Atheists, Agnostics and Conversion To Judaism
A prospective convert expresses a strong sense of communal and historic solidarity with the Jewish experience. She finds services fulfilling insofar as they connect her to the Jewish past. She finds Shabbat to be important for its connection to the past and its role in organizing/structuring the week for her and her family. She is, however, quite unsure about the existence of God. When asked by her rabbi, “Is there any aspect of the universe other than the material?” she responds in the negative, for she believes that physical and chemical forces are responsible for the universe as we know it. Although further reading and discussion lie ahead, our question is whether an atheist committed to Jewish practice, ethics, and study can be accepted as a convert? (Rabbi Mark Dov Shapiro, Springfield, MA)
The Halakhah. The traditional procedure for conversion to Judaism was established in the Talmud.
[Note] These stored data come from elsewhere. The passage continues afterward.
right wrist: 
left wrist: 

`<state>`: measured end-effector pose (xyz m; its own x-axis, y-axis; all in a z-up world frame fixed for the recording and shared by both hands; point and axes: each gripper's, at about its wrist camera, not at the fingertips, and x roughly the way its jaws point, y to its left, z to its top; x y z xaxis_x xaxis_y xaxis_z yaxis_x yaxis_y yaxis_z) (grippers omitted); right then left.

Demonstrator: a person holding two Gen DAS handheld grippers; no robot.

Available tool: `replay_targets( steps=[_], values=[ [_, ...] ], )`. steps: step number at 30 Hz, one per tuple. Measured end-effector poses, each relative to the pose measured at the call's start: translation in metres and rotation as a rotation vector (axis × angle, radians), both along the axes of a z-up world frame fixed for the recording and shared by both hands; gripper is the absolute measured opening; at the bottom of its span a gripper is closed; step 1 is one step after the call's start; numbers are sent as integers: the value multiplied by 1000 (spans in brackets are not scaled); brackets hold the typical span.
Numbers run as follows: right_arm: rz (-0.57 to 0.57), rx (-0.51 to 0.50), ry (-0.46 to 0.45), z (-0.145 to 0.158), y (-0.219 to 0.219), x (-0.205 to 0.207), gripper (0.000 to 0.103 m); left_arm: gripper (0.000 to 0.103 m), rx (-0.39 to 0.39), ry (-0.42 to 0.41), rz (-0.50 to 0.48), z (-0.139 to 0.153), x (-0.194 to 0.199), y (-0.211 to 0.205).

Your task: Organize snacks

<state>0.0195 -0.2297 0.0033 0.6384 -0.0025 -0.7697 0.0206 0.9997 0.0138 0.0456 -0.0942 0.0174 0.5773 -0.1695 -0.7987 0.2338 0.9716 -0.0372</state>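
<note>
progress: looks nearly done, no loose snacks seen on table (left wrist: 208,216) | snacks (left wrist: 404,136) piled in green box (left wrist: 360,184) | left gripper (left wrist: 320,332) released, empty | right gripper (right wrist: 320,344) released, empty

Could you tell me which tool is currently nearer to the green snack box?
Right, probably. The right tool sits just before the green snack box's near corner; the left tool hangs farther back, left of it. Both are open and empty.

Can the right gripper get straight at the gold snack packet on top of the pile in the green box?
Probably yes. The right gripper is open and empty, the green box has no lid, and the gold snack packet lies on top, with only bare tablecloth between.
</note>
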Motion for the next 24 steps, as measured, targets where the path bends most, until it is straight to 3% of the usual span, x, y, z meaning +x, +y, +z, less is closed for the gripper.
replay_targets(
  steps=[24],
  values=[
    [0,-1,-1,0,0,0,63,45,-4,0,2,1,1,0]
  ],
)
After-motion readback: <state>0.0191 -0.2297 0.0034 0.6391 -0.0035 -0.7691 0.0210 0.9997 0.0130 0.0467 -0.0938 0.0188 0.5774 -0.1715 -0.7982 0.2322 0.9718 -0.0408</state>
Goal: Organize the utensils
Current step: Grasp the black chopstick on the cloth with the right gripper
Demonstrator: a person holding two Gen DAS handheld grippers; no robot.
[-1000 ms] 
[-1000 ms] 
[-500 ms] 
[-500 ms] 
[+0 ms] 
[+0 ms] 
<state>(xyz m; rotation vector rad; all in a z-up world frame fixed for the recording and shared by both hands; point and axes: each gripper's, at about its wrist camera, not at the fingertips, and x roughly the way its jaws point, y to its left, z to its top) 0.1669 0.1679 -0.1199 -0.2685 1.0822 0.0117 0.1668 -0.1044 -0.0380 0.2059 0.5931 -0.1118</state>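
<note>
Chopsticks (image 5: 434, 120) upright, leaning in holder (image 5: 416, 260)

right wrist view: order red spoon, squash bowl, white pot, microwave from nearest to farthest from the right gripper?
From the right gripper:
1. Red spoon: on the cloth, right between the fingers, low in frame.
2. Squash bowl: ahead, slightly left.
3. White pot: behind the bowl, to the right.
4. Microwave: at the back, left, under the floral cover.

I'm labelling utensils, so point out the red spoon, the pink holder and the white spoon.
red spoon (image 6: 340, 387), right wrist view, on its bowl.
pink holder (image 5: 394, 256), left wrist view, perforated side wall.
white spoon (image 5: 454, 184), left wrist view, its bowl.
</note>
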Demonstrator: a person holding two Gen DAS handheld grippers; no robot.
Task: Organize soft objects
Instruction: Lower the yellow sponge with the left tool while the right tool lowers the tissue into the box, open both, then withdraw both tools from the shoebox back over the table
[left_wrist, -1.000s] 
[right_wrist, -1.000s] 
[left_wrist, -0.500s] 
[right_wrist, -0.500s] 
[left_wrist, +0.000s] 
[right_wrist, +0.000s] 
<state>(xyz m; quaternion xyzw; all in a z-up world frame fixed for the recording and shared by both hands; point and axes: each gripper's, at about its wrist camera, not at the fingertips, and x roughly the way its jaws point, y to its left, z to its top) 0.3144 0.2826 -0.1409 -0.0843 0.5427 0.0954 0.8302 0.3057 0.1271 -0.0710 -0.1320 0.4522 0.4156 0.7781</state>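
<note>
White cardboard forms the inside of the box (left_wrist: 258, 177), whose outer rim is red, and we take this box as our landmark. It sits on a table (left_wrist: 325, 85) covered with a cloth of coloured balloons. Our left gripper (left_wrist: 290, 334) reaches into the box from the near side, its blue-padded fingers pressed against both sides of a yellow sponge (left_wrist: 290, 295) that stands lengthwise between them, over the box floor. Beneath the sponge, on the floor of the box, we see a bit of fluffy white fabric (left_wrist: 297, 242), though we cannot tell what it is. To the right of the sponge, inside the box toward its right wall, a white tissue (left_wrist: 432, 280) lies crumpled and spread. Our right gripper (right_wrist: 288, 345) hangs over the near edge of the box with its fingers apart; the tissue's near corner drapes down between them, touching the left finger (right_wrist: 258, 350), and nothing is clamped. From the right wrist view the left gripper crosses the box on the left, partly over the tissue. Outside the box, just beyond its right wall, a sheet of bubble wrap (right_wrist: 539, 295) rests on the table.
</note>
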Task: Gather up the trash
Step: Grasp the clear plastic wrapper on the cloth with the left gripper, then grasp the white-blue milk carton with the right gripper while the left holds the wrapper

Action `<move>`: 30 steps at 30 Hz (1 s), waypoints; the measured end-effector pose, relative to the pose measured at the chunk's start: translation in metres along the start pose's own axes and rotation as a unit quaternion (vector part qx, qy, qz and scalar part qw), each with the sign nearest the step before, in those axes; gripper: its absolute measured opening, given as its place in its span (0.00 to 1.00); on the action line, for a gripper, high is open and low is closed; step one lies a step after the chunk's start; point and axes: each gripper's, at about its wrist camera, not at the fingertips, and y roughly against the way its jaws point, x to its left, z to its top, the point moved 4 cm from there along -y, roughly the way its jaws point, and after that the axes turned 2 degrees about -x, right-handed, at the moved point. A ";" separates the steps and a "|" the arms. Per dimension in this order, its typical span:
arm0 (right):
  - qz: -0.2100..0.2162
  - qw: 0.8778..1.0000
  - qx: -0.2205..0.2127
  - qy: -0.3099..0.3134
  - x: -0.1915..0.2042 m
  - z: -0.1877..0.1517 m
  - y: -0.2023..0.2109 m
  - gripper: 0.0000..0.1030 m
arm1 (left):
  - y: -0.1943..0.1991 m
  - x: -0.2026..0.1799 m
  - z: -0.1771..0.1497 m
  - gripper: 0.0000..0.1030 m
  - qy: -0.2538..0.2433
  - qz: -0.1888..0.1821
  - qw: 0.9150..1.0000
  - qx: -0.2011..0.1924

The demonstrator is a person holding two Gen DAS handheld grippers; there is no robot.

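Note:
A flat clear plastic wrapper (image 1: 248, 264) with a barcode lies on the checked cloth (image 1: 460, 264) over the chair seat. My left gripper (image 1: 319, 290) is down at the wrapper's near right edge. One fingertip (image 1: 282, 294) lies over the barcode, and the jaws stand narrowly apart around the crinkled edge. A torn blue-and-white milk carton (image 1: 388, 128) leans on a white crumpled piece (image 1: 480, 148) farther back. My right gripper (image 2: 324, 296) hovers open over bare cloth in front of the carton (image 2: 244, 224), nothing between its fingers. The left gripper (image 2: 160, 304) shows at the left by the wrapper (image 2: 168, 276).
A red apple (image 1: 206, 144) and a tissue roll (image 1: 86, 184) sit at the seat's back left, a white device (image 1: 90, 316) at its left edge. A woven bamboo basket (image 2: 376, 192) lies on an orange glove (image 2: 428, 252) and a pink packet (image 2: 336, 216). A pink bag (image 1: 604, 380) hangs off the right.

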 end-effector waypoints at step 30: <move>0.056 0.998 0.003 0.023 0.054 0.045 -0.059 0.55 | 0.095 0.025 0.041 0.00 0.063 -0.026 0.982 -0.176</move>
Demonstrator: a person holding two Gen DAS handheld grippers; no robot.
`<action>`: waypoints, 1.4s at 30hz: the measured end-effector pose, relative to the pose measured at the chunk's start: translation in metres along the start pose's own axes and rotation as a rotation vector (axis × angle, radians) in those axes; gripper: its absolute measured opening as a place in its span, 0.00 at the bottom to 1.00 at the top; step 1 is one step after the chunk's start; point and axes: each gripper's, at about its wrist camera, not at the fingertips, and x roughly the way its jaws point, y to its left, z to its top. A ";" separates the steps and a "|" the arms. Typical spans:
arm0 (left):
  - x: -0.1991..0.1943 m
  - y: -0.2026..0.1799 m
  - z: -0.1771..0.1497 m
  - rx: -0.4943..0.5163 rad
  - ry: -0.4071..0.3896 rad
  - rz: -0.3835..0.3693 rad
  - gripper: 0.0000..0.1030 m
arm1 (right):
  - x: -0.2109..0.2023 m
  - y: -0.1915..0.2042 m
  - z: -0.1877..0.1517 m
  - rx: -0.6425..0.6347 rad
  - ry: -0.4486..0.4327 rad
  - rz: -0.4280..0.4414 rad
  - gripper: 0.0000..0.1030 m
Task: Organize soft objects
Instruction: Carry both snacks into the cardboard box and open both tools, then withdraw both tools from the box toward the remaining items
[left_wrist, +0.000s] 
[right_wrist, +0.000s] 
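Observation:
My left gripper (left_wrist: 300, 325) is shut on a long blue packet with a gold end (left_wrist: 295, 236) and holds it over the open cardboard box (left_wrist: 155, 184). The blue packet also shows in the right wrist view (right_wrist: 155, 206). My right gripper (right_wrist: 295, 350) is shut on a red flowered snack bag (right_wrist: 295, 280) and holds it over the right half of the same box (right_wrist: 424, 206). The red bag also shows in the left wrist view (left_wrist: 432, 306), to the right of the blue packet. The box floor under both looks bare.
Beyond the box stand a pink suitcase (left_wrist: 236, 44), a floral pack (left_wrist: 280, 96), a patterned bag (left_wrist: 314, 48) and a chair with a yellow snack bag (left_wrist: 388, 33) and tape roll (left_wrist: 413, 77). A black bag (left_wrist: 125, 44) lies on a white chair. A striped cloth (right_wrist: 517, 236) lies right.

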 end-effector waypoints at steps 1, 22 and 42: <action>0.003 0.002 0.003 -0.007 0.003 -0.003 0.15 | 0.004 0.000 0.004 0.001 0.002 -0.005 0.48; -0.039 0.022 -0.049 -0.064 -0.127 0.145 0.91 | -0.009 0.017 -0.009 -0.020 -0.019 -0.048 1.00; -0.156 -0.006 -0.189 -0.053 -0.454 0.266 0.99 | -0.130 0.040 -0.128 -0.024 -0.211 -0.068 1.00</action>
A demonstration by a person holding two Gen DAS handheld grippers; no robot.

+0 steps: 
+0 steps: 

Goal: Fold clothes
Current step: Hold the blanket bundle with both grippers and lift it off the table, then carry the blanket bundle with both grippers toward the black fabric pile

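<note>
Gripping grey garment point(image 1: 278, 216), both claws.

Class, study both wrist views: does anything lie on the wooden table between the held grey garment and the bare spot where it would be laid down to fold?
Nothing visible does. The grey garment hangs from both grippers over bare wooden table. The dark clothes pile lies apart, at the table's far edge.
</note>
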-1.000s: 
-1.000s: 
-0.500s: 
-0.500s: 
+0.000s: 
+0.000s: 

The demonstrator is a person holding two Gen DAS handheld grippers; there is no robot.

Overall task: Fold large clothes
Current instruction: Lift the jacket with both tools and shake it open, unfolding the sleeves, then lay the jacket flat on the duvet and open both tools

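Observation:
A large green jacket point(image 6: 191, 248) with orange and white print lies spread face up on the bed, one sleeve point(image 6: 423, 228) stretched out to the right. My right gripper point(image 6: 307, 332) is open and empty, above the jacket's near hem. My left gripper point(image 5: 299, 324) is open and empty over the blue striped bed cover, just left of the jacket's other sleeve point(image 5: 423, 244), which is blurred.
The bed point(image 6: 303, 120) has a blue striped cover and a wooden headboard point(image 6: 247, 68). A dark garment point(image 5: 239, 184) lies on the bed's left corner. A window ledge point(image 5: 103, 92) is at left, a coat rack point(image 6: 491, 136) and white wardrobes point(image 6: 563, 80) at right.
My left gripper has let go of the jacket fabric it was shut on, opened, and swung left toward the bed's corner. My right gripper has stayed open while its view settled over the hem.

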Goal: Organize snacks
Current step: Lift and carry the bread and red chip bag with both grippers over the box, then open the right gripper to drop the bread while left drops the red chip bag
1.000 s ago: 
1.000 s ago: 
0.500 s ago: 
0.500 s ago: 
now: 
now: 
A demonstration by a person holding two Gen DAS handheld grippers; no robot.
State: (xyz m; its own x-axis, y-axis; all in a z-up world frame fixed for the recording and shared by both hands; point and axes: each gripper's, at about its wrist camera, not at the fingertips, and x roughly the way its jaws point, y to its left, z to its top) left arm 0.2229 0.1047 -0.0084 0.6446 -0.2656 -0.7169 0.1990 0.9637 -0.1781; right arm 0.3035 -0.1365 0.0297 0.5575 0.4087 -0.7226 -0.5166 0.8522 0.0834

A prospective proselyte is asked: “Why do you want to become a Jew? Do you not know that Jews are frequently persecuted and oppressed?” If the proselyte persists in his or her desire to become a Jew, he/she is informed of some minor and some major mitzvot and warned of the responsibilities for observing the commandments. If prospective proselytes accept the “yoke of the commandments”(kabbalat ol mitzvot), then they proceed with immersion(tevilah) and, in the case of a male, circumcision (milah).1 What needs to be emphasized is the primacy of their acceptance of the commandments.2 A declaration to this effect before a Rabbinic court of three is the decisive act of the conversion process.3 According to both Rambam and Joseph Karo, heading the list of the commandments to be taught to the prospective proselyte is the “essence of our faith.” Using identical language they wrote,
Inform them of the essence of the faith, which is the uniqueness (oneness) of God and the prohibition of idolatry.4
Belief in the Lord as the only God and acceptance of the responsibilities of the covenant between God and the Jewish people is therefore the traditional sine qua non of conversion to Judaism. This is most clearly expressed by R. Yom Tov Lipman, who lived in the 14th and 15th centuries:
Our faith does not depend upon circumcision but upon the heart. One [i.e., a prospective proselyte] who does not believe sincerely is not considered a Jew even though he is circumcised. But one who believes sincerely is a full Jew even if he is not circumcised.5
Reform Perspectives. In regard to our she’elah, we note that the Responsa Committee of the CCAR answered a similar inquiry in 1982.6 Our colleagues concluded that while an atheist would not be accepted, an agnostic might be accepted if the local rabbis are convinced “that her attachment to Judaism and the knowledge of it are sufficient to bring her into Judaism and to help her develop a commitment to this religion.” 7 The important qualifying phrase is commitment to this religion. Reform Judaism is a religious movement, a community of faith dedicated to God. A ger must show a readiness to accept that faith in order to join our community.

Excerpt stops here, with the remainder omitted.